Attention Deficit Hyperactivity Disorder is a neurological disorder that causes a range of behavioural problems such as:

  • Difficulties with following instructions
  • Trouble focusing on schoolwork
  • Keeping up with to do lists or assignments
  • Navigating social interactions

People with ADHD may have some of the following symptoms, with differences in severity:

  • Impulsiveness
  • Disorganisation and problems prioritising
  • Poor time management skills
  • Problems focusing on a task
  • Trouble multitasking
  • Excessive activity or restlessness
  • Low frustration tolerance

While some people see ADHD as condition that manifests and it diagnosed in childhood, this is not always the case. Symptoms of ADHD- particularly in women- can go undiagnosed or misdiagnosed for years, even decades. Women presenting with ADHD tend to be less hyperactive and impulsive, more disorganised, scattered, forgetful, or introverted.

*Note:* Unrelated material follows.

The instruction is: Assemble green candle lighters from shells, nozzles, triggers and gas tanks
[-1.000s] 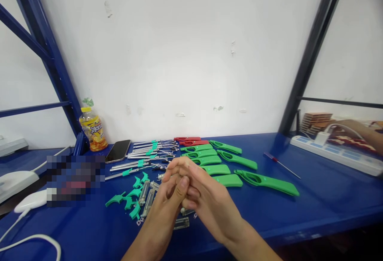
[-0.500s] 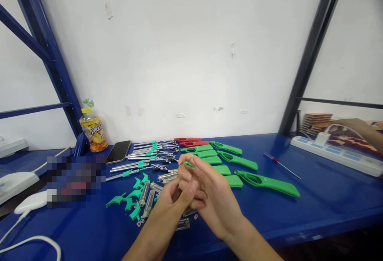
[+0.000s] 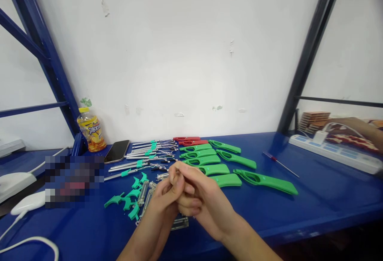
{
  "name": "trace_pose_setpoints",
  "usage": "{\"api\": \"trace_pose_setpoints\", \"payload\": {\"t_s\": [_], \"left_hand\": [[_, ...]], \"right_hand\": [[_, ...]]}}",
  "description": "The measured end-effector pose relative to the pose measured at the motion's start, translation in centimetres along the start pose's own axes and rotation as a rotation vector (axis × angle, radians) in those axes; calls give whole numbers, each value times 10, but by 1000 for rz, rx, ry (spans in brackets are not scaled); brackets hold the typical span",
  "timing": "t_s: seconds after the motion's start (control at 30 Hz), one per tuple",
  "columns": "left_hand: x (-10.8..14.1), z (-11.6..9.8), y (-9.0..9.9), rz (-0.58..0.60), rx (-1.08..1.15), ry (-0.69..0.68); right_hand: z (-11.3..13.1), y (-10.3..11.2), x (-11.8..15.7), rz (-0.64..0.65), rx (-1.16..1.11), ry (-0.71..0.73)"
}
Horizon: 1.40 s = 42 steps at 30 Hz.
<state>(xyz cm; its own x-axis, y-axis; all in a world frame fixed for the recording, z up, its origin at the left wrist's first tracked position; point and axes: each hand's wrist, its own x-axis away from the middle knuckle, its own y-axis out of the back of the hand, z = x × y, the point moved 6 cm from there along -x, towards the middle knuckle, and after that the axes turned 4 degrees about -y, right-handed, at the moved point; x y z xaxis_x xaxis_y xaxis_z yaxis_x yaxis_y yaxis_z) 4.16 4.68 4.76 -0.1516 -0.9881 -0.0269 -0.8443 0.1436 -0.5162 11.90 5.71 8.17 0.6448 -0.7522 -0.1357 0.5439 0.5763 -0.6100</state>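
Note:
My left hand point(image 3: 169, 199) and my right hand point(image 3: 202, 191) are pressed together above the blue table, their fingers curled into each other. Whatever they hold, if anything, is hidden by the fingers. Just left of my left hand lie several teal trigger-shaped pieces point(image 3: 128, 203) and clear plastic tubes point(image 3: 143, 193). One more clear tube point(image 3: 180, 223) lies below my hands. Behind them are metal rods point(image 3: 119, 168) with teal clips and thin wires. Green lighter-shaped casings point(image 3: 267, 183) and red ones point(image 3: 190, 138) lie behind and to the right.
A thin screwdriver point(image 3: 281, 164) lies on the right of the table point(image 3: 323, 201). A white power strip point(image 3: 335, 154) is farther right, beside another person's arm point(image 3: 356, 127). At the back left are a phone point(image 3: 117, 151) and a drink bottle point(image 3: 91, 131). White cables point(image 3: 38, 239) run along the left.
My fingers have closed more tightly together, and both hands have shifted slightly left. More of the green casings shows behind them. The view has moved a little.

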Motion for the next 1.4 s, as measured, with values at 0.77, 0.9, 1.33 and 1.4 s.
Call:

Many women are finally evaluated for ADHD symptoms after their siblings or children get diagnosed- and they realise that they struggled with the same symptoms all their lives.

There is no single test for ADHD. Instead, a qualified professional will use multiple evaluations and tests to diagnose ADHD. It cannot be diagnosed from a simple observation or a quick conversation. Diagnosis in adults can be particularly complex because many adults have learned to hide or mask many of their symptoms over the years.